* PROBLEM TO SOLVE:
Search string "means": state how many lines in the material below contain it, and nothing else.
**** DATA FOR REVIEW ****
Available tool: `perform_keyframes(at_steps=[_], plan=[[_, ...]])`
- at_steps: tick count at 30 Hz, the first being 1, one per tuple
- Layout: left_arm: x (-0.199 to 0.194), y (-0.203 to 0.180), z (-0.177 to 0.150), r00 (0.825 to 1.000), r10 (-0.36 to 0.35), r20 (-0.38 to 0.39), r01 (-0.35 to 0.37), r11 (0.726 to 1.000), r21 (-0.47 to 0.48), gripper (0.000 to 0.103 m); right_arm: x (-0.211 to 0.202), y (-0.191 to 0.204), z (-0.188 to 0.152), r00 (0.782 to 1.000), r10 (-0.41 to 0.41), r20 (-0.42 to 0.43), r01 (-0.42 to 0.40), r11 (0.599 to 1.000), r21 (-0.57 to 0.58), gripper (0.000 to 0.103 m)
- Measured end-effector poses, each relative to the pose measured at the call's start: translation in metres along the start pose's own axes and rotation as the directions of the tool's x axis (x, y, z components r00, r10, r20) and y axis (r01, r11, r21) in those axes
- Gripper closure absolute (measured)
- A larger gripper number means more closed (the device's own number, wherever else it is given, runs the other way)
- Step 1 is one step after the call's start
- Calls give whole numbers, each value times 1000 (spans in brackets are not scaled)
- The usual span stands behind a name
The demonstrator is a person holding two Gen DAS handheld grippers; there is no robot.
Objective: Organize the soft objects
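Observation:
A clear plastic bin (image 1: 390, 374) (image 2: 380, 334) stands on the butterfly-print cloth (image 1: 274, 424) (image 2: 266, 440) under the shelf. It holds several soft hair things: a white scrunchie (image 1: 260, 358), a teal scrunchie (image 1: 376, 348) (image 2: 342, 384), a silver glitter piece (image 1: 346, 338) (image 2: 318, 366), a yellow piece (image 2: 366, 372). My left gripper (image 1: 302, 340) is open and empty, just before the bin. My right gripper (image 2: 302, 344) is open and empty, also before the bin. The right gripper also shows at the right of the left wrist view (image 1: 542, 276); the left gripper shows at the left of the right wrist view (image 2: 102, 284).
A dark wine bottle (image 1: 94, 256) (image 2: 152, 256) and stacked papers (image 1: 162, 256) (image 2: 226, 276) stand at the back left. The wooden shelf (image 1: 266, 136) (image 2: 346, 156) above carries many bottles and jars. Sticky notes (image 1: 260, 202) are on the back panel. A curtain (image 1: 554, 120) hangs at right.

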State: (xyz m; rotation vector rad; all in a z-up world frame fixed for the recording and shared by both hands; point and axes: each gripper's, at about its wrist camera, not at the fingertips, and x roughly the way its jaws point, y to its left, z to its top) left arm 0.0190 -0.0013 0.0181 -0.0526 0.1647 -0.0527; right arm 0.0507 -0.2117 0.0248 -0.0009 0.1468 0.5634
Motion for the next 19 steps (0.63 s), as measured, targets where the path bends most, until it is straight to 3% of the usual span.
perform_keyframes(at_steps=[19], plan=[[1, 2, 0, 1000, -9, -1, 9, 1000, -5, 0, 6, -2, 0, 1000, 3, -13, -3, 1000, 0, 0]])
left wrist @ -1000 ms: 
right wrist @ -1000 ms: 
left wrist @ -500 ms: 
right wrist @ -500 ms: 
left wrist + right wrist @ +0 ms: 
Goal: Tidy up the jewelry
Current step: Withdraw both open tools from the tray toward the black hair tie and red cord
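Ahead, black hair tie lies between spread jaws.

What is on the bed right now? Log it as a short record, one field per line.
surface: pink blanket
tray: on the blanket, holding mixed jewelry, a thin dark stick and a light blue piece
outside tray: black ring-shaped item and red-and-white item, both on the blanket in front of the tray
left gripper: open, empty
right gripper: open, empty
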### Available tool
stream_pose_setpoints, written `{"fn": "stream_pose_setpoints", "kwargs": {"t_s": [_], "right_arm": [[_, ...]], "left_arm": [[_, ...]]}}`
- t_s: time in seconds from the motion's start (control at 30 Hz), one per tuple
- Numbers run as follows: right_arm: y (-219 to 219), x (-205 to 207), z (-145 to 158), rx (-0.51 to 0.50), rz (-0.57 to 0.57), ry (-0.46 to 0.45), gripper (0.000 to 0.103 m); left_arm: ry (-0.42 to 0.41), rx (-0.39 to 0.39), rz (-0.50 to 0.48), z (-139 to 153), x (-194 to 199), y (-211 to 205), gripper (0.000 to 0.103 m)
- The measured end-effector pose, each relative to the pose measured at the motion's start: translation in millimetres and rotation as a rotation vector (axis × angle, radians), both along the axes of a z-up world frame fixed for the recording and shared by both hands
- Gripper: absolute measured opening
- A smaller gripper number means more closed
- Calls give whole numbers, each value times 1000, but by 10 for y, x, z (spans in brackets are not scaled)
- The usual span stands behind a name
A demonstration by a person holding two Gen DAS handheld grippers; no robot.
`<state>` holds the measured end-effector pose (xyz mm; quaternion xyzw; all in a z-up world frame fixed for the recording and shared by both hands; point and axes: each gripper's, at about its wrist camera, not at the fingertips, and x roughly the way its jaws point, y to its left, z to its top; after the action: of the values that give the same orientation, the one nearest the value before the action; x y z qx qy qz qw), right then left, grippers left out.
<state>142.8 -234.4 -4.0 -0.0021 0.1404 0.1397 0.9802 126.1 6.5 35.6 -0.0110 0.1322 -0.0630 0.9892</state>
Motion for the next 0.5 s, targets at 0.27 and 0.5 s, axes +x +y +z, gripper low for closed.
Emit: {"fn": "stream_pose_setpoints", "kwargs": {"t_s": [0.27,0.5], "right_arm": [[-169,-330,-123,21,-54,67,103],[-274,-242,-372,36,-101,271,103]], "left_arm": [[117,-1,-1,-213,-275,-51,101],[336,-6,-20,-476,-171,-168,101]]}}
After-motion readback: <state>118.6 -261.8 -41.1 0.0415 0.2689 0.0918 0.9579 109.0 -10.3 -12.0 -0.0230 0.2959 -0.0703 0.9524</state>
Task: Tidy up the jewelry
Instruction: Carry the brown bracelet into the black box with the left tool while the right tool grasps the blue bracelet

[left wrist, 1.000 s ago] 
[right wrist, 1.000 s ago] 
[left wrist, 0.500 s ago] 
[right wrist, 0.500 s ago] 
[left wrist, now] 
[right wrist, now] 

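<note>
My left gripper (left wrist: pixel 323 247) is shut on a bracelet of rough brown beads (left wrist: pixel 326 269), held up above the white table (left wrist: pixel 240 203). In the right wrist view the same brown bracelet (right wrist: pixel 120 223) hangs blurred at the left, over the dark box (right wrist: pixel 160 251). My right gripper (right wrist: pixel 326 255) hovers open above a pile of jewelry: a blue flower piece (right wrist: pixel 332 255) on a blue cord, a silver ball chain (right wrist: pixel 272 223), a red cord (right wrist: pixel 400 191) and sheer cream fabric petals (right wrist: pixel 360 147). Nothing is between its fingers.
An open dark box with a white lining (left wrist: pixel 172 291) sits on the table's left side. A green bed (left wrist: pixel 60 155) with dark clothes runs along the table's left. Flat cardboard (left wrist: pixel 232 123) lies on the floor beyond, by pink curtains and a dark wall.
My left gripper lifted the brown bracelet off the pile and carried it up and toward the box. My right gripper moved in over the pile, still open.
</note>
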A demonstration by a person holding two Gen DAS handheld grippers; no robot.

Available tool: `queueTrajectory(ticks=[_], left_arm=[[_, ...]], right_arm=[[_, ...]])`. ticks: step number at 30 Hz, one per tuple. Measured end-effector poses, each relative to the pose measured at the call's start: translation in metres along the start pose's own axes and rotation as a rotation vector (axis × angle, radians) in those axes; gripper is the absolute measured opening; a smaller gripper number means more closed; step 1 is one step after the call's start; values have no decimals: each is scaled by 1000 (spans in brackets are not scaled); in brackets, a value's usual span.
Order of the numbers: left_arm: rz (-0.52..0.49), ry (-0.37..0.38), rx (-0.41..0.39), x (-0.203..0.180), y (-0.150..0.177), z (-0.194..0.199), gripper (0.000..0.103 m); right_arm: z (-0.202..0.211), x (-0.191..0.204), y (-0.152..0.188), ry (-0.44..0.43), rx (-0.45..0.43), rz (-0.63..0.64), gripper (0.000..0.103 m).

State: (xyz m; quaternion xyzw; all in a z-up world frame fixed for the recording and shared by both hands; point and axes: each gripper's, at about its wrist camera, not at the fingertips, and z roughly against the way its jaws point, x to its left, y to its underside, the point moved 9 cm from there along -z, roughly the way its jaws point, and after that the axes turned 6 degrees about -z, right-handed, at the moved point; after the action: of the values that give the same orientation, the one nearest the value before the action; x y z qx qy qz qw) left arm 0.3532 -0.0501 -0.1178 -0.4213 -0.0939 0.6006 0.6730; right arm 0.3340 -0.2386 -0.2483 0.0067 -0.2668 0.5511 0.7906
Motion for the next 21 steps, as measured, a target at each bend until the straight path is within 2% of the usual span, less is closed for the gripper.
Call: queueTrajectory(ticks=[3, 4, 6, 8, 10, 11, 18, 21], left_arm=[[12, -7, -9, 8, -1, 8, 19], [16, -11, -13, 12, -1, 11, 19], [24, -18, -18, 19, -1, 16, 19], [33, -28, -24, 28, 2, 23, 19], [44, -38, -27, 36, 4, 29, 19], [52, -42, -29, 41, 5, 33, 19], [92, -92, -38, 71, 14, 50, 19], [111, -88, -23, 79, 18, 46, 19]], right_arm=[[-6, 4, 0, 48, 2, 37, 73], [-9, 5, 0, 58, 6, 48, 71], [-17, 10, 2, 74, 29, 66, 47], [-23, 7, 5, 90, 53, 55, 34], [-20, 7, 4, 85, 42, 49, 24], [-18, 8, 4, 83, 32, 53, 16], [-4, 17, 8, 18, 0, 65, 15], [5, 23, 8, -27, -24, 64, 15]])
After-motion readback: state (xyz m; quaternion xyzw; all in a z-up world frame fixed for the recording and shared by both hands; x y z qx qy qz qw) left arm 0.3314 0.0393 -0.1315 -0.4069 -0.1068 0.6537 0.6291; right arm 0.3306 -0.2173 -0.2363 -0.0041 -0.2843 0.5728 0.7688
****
* WRITTEN ANSWER:
3